Over a 30 day stretch within my last five weeks writing for Viva El Birdos, I wrote 46 posts. I don’t know what possessed me to count the exact number. I knew it was a lot. During those thirty days, there were exactly two in which I didn’t publish anything. By this point, I was exhausted. On most nights, I was coming from my full-time day job, immediately downing a 44 ounce Diet Mountain Dew to stay awake, and writing until I couldn’t concentrate anymore. On the rare night I had social plans, I would compensate by staying up even later once I got home. It was miserable.
SB Nation websites are infamous for not paying writers, and while I did get paid, given the amount of hours I was working, it certainly wasn’t close to minimum wage in 2018 (or 1965). I never took the job expecting to earn much, if any, money, but I also never expected it to feel like a job. Near the peak of my exhaustion, a Vox higher-up (to be clear, not a Viva El Birdos employee) had suggested to me that my efforts were actually insufficient. A day later, I quit.

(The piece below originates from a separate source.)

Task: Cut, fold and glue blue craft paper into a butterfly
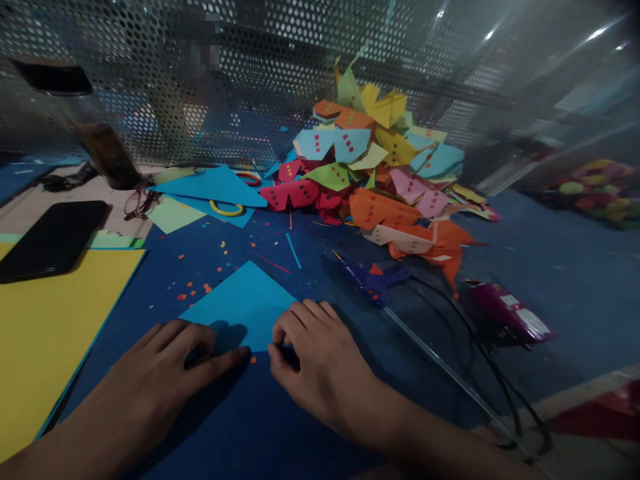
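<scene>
A sheet of blue paper lies on the dark blue table with one corner pointing away from me. My left hand rests on its left near side, fingers curled and thumb stretched along the near edge. On the right near side, my right hand is curled, thumb and forefinger bent close together at the paper's edge. Both hands partly hide the sheet. A tiny orange paper square lies between them. Just beyond my right hand is a blue glue gun with a clear glue stick sticking out of its back.
Folded paper butterflies are heaped against a perforated metal panel. Left are yellow sheets, a black phone, glasses and a bottle. A yellow scissor-like handle shows under blue paper. Right is a purple packet by a black cable.
</scene>
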`<state>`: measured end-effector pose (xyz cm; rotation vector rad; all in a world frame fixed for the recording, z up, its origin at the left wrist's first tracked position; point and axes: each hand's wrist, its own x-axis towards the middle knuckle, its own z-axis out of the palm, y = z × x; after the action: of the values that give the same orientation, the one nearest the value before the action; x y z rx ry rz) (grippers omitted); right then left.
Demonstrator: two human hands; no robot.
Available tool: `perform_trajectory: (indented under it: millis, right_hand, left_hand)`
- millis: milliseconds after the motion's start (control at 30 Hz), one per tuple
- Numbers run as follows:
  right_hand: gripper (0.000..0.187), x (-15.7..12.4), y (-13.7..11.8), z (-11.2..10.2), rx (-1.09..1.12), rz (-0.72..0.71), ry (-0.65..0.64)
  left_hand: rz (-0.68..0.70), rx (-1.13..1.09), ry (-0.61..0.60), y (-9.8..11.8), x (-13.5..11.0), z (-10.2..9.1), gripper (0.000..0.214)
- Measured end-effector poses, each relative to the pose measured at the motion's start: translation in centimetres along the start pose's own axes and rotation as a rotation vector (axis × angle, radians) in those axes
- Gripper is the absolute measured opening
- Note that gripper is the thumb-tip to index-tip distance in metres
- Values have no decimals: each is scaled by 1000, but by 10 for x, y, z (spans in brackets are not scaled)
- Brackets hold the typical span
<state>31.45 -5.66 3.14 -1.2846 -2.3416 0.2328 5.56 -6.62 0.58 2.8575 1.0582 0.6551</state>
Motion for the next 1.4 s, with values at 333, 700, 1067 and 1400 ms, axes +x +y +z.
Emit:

Writing about baseball is one of my favorite things to do in the world. Truthfully, I don’t really enjoy watching baseball any more than I enjoy watching other sports, but for me, it is by far the most interesting sport to discuss. The easily accessible, intuitive data of baseball dwarfs that of the other major team sports, and the constant evolution of the numbers is unparalleled elsewhere. And above all, writing about baseball is just a fun way to bond with people, and I wanted to use my free time doing something I enjoyed. For most of my time at Viva El Birdos, I had fun. For that month of 46 articles in 30 days, I hated it, but soldiered on under the belief that it would eventually end. And once I realized that I had given that effort for absolutely no reason, I felt like a sucker, and there was nothing in the world I wanted to do less than write about baseball.
I have cultivated an online brand built largely around the premise that I have a ton of free time, and I do this mostly because it’s the opposite of most people I know, who use social media to constantly complain about their lack of free time (now that many of my peers have children, this rate has exploded). But as it turns out, once I left VEB, I did have a ton of free time. And it was boring. A man can only sleep so much. I didn’t regret leaving Viva El Birdos, and I still don’t, but I did miss writing about baseball.
I knew some people who would be interested–a few former VEB writers and a few people who I knew would cherish the opportunity to write regularly about the St. Louis Cardinals–so I sent out some messages, and got back some interest. Suddenly, I saw an exciting opportunity ahead of me. I had always wanted to manage a Cardinals blog–those who wrote with me at VEB during the interim period after Craig Edwards had left the site to go full-time at FanGraphs and had to deal with my group e-mails arranging schedules for season preview posts probably figured out quickly that I had that desire in me–and I had no contractual obligations to keep me from starting one. And I had an interested army of writers. I sat on the idea for a day before settling on one of my site name ideas (based on the assumption that the revamped Cardinals bullpen would make for an attractive site name–I never claimed I was good at baseball analysis) and a couple weeks later, we launched. 14 hours later, Greg Holland blew a three-run save and the Cardinals lost. As one does on the launch day of St. Louis Bullpen.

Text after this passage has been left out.